A measure that Oklahoma state legislators approved Thursday would make abortion a felony for physicians, with potential penalties that include removal of their medical license and a maximum prison sentence of three years.
The state House approved the measure in April with a vote of 69-15 and sent it to the Senate, which passed it today with a vote of 33-12. Senate Bill 1552 now goes to Gov. Mary Fallin to sign or veto, although it will automatically become law should Fallin do neither, Politico reported.
Previous state laws forbid the practice of abortion by non-licensed practitioners. Under the proposed law, abortion would fall within the state’s definition of “unprofessional conduct” for physicians, making the procedure illegal to practice.
Abortions that would “preserve the life of the mother” or to remove a miscarriage are exempt. There is no exemption for cases of rape or incest, and any physician who practices abortion would be blocked from obtaining or renewing their medical license, according to the bill.

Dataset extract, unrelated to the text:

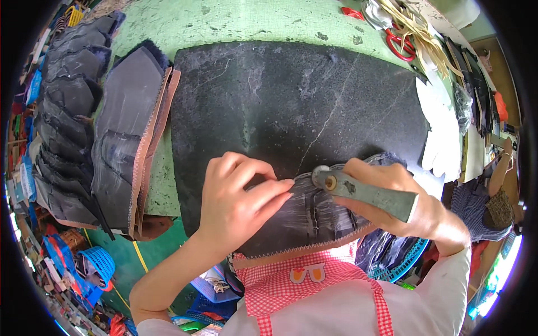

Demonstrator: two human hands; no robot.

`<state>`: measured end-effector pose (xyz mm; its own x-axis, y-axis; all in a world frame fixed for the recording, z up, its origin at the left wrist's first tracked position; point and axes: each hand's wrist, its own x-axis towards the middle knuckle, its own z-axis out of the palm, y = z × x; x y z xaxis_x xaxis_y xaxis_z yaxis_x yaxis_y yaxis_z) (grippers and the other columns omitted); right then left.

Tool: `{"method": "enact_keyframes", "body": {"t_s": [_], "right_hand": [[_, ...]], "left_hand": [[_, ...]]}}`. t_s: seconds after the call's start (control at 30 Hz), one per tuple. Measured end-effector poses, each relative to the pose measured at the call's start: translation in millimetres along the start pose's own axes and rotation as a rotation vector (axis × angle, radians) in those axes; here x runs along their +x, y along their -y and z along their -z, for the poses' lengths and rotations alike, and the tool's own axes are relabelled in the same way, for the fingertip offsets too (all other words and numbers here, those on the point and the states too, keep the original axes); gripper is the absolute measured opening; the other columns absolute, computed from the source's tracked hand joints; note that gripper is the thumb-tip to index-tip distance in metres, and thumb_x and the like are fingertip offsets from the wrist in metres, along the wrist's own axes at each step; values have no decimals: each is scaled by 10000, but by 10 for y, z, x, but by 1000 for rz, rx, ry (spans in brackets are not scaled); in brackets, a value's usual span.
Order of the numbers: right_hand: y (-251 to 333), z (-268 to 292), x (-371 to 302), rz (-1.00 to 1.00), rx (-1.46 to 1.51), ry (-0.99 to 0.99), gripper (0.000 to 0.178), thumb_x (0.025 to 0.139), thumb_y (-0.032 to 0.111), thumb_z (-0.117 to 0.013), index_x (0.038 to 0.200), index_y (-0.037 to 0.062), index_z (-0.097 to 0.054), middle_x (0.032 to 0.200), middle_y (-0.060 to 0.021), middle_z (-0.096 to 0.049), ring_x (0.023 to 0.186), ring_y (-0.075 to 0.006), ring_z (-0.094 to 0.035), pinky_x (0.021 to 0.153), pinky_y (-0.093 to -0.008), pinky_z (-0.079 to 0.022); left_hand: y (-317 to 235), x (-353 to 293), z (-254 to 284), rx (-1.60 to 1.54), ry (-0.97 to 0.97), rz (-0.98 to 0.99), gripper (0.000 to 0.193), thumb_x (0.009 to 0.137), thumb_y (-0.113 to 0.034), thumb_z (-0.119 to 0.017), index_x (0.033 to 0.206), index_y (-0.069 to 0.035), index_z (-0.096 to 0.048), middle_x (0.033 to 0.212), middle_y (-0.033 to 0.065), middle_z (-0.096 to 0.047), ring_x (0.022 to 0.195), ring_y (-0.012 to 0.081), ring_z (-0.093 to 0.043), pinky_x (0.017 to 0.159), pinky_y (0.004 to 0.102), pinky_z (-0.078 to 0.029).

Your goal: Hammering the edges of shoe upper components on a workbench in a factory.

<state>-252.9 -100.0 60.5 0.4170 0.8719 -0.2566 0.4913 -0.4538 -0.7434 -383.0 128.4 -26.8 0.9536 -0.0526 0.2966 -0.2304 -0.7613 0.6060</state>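
A dark grey leather boot-upper piece (280,229) lies at the near edge of a black slab (269,101); a zigzag-stitched brown strip runs along its lower border, and dark fuzzy lining shows at the far right edge. My right hand (386,182) is closed round a hammer (364,196) with a rounded metal head and flat grey-green handle. Its head is over the piece's upper edge. My left hand (235,196) hovers at the piece's upper left, thumb and forefinger drawn together in a pinch; whatever is between the tips is too small to make out.
Similar uppers (126,123) lie left of the slab, beside an overlapping row (67,117) of more. Red-handled scissors (400,45), pale strips (426,39) and white sheets (440,129) are at the right. Blue baskets (96,267) stand below the green table (235,19). Another person (482,207) is at far right.
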Motion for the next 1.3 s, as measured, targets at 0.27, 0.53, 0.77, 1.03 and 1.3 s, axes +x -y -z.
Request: {"method": "enact_keyframes", "body": {"t_s": [0.27,0.53,0.77,1.03,1.3], "right_hand": [[48,-52,208,129,-243,34,380,819,91,-683,1137,-16,-504,776,-158,-621,682,-343,-696,538,-437,-552],[54,-145,258,10,-122,92,234,957,144,-604,1091,2,-475,632,-179,-639,584,-388,-687,514,-481,-541],[134,-233,276,34,-103,136,235,936,114,-632,1036,2,-452,645,-196,-643,576,-413,-670,494,-499,-530],[286,-274,312,-4,-100,225,244,904,56,-648,1026,-3,-446,645,-200,-642,636,-430,-685,528,-503,-545],[303,-233,299,3,6,-33,300,894,36,-735,1104,-23,-528,734,-159,-588,607,-330,-667,485,-402,-456]], "left_hand": [[-102,35,26,145,23,-143,229,670,-125,-840,886,-149,-768,960,-19,-659,916,236,-582,803,402,-439],[98,110,260,12,135,-11,271,649,-187,-857,910,-199,-785,986,-16,-651,1013,267,-559,905,447,-414],[220,193,409,-46,348,3,259,635,-198,-860,878,-202,-770,950,-32,-656,973,261,-580,856,449,-421],[345,178,533,39,256,-128,251,621,-187,-872,846,-203,-762,1023,-39,-671,961,251,-576,851,442,-419],[339,93,490,51,155,-112,291,612,-176,-879,884,-176,-775,1000,-19,-674,959,264,-572,840,429,-431]]}}
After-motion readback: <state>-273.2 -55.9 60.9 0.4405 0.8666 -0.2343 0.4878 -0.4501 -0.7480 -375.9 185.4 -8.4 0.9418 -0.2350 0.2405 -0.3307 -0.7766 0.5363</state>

Republican Sen. Nathan Dahm, R-Broken Arrow, who co-authored the bill, said that state government is responsible for protecting life in the state. “Since I believe life begins at conception, it should be protected, and I believe it’s a core function of state government to defend that life from the beginning of conception,” Dahm said.
Critics of the bill have called it unconstitutional and a violation of the 1973 Roe v. Wade Supreme Court decision, that legalized abortion in the country. Sen. Ervin Yen, a Republican and the Oklahoma state Senate’s only physician, said the bill was “insane.”
The bill joins hundreds of other state measures restricting abortion that have been proposed across the country since the beginning of 2016. Overall, U.S. states introduced 411 abortion-restricting bills between January and mid-April and enacted 21 of those measures, according to the Guttmacher Institute.
Last month, Fallin signed a bill that banned intact dilation and evacuation, a method used in second-trimester abortions, making Oklahoma the second state to outlaw the procedure. Kansas had previously banned the same method last year.